The Creditor objected stating that the Debtor's plan violates 11 U.S.C. §§ 1129(a)(3), (7) and 1191. The Trustee also objected to the Debtor's plan specifically as to the provisions allowing the Debtor to directly make its payments to creditors instead of through the Trustee. The Court finds that the Debtor carried its burden by meeting its requirements under §§ 1129 and 1191(b) and overrules the outstanding objections.

I. FACTUAL FINDINGS AND PROCEDURAL POSTURE

Trimax operates as an expense sharing management company. Hr'g Held, Doc. 90. Trimax employs administrative professionals and provides managerial services for small businesses that cannot otherwise afford those services in-house. Hr'g Held, Doc. 90. The company then passes the expenses to its customers proportionally split by the amount the customers use those services. Hr'g Held, Doc. 90. Trimax can make a profit by charging its customers a certain percentage of the expenses as an additional management fee but has reported losses since 2018. Hrg Held, Doc. 90; Debt.'s Ex. 24.

Debtor's Exhibit 25 includes an illustrative breakdown of the Debtor's expense sharing system.

The Debtor is solely owned and operated by Dr. Hugh F. Smisson III. Hr'g Held, Doc. 90. Dr. Smisson also owns a majority of shares in both Southern Spine, LLC and Smisson-Cartledge Biomedical, LLC, "SCB." Debt.'s Exs. 1 and 3. Southern Spine and SCB are the two beneficiaries of Trimax's management services and are charged management fees according to the services they receive from Trimax. Debt.'s Ex. 9. Bass Capital Group, a real estate venture also owned by Dr. Smisson, also utilizes Trimax's services and is charged a management fee. Hr'g Held, Doc. 92. Other companies owned or controlled by Dr. Smisson have previously used Trimax's services and have outstanding unpaid management fees. Hr'g Held, 91. Mr. Don Johnson, the comptroller of the Debtor, averred additional companies also owned by Dr. Smisson, including a wedding venue and realty company currently, utilize Trimax's services often without being charged for them. Hr'g Held, Doc. 92.

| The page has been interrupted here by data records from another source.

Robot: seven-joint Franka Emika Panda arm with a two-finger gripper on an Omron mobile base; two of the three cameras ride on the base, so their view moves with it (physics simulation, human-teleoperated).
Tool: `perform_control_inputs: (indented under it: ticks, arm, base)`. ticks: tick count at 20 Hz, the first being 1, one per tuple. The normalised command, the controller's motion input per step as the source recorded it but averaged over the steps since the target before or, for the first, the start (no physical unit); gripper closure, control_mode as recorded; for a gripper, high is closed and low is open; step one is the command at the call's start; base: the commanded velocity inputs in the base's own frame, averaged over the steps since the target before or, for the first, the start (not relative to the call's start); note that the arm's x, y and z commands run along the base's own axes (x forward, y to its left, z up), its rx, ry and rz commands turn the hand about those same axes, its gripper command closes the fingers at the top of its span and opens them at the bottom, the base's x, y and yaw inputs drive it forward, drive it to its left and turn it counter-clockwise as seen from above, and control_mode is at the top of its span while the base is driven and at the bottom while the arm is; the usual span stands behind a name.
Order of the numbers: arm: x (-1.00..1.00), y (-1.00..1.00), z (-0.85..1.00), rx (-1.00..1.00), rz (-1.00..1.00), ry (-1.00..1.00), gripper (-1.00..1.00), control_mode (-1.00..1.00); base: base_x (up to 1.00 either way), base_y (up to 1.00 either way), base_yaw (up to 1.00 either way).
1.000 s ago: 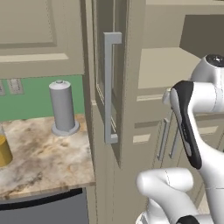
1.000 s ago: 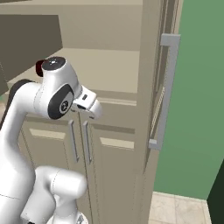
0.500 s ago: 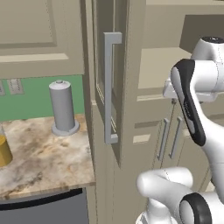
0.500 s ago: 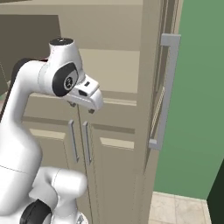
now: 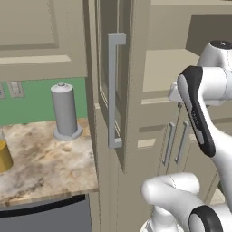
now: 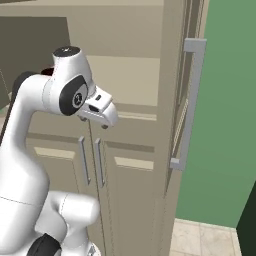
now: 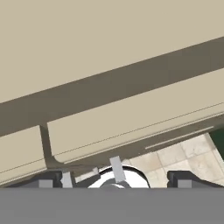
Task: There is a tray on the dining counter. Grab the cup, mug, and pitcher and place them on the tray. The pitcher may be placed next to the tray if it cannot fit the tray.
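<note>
My gripper (image 7: 114,180) is open; its two dark fingertips (image 7: 48,181) stand wide apart with nothing between them. The hand points down at beige cabinet fronts and a strip of tiled floor. In the right base view the gripper (image 6: 103,124) hangs in front of the lower cabinet doors, at chest height. The pitcher (image 5: 4,156), yellow-orange with a clear top, is cut off by the left edge of the left base view; it stands on a marbled counter (image 5: 50,167), far to the left of my arm. The tray, cup, mug and dining counter are out of view.
A grey canister with a knob (image 5: 65,111) stands at the back of the marbled counter by the green wall. A tall cabinet door with a long grey handle (image 5: 113,90) stands ajar between counter and arm. Lower doors with twin handles (image 6: 90,160) are shut.
The arm's upper joints have risen a little and the hand has lifted with them. The scene behind has not shifted. The jaws have stayed wide apart.
</note>
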Motion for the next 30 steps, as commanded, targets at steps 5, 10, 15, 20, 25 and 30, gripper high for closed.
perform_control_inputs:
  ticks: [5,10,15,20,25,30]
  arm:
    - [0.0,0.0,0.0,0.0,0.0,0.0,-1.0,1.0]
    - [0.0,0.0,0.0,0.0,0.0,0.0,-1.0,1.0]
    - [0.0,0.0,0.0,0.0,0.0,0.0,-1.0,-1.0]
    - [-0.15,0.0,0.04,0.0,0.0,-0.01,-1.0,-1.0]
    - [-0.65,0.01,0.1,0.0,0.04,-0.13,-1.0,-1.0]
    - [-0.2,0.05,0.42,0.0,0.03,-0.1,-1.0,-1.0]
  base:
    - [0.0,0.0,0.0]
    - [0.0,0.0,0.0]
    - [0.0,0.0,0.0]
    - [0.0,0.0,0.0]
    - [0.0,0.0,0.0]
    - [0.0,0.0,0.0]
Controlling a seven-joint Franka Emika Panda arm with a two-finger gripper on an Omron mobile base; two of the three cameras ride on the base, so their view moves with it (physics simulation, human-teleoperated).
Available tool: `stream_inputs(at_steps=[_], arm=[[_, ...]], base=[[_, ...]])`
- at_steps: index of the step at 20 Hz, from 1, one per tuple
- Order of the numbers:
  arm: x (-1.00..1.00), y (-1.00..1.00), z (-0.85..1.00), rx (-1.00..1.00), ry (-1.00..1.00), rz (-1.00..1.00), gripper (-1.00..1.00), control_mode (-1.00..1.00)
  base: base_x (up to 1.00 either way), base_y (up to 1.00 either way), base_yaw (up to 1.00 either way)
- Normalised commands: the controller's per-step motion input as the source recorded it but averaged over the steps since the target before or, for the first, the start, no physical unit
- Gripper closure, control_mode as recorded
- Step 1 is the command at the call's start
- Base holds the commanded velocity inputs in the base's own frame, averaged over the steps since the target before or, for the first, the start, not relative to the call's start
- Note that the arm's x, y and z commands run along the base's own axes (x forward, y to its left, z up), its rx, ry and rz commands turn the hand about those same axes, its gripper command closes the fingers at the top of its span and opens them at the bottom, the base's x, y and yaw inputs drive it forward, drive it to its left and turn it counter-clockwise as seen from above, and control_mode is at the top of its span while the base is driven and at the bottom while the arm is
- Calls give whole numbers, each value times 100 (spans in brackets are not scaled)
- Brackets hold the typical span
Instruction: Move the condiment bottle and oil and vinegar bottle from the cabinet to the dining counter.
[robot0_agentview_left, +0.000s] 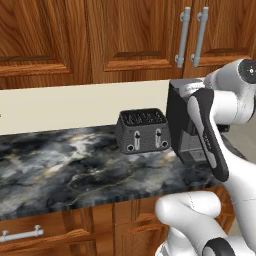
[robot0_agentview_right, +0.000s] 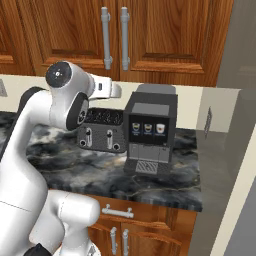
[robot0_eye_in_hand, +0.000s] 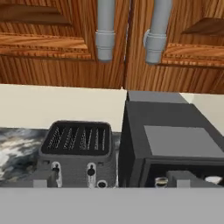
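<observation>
From behind my right side I see my arm (robot0_agentview_right: 47, 150) rising at the left, in front of the toaster (robot0_agentview_right: 102, 131). Just beside the toaster stands a dark coffee machine (robot0_agentview_right: 150, 132) on the marble kitchen top (robot0_agentview_right: 100, 172). Above, the cabinet (robot0_agentview_right: 160, 37) doors are closed, grey handles (robot0_agentview_right: 115, 37) side by side.

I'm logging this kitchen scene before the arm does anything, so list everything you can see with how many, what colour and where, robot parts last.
cabinet: several reddish-brown wall doors, all closed, above the counter.
bar handles: two, grey, upright, side by side where two doors meet.
backsplash: one, cream, between wall doors and counter.
marble counter: one, black with grey-white veining, under the wall doors.
toaster: one, dark grey, on the counter at the back.
coffee machine: one, black, on the counter right beside the toaster.
lower cabinets: reddish-brown with grey handles, under the counter.
tall grey unit: one, at the counter's right end.
arm: one, white with dark joints, raised before the counter.
gripper: open, facing the appliances.
</observation>
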Motion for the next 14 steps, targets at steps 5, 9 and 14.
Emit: stream_inputs(at_steps=[5, 9, 14], arm=[[-2, -22, 53, 2, -27, -8, -100, -100], [-3, -27, 51, 6, -30, -5, -100, -100], [0, -34, 39, 2, -32, -2, -100, -100]], base=[[0, 0, 0], [0, 0, 0], [0, 0, 0]])
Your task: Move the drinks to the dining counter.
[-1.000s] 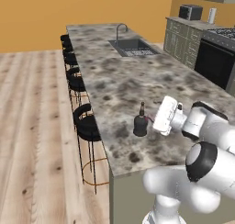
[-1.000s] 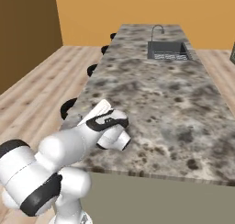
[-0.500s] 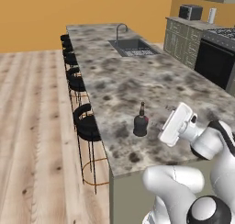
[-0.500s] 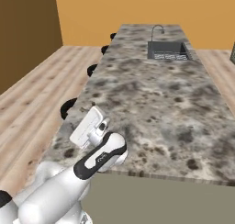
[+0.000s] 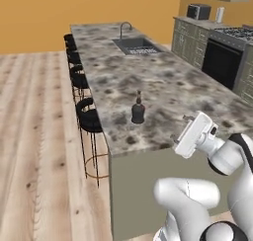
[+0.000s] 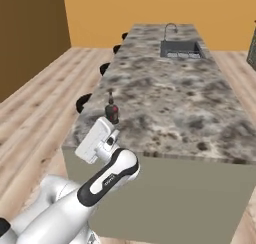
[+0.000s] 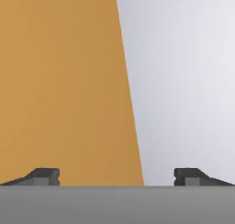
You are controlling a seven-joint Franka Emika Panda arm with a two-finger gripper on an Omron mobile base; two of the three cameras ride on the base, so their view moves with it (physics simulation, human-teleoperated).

SCB owes Trimax over $2.7 million in unpaid management fees. Debt.'s Scheds., Doc. 40. Bass Capital Group has an outstanding account balance of $78,135.78 owed to Trimax. Id. Dr. Smisson's other companies, Veracon Biomedical, LLC, Tactical Fabrication, LLC, Smisson-Mathis Energy, LLC, and Hibernation Therapies, LLC, owe, in total, $840,348.17 in unpaid management fees to Trimax. Id. Trimax has determined the accounts receivable from Dr. Smisson's companies other than Bass Capital Group are uncollectable because the underlying companies owing the receivables are insolvent. Hr'g Held, Doc. 91. Southern Spine is current in its payments to Trimax and is prepaying its management fees to Trimax to ensure Trimax stays in business. Doc. 64, Ex. B.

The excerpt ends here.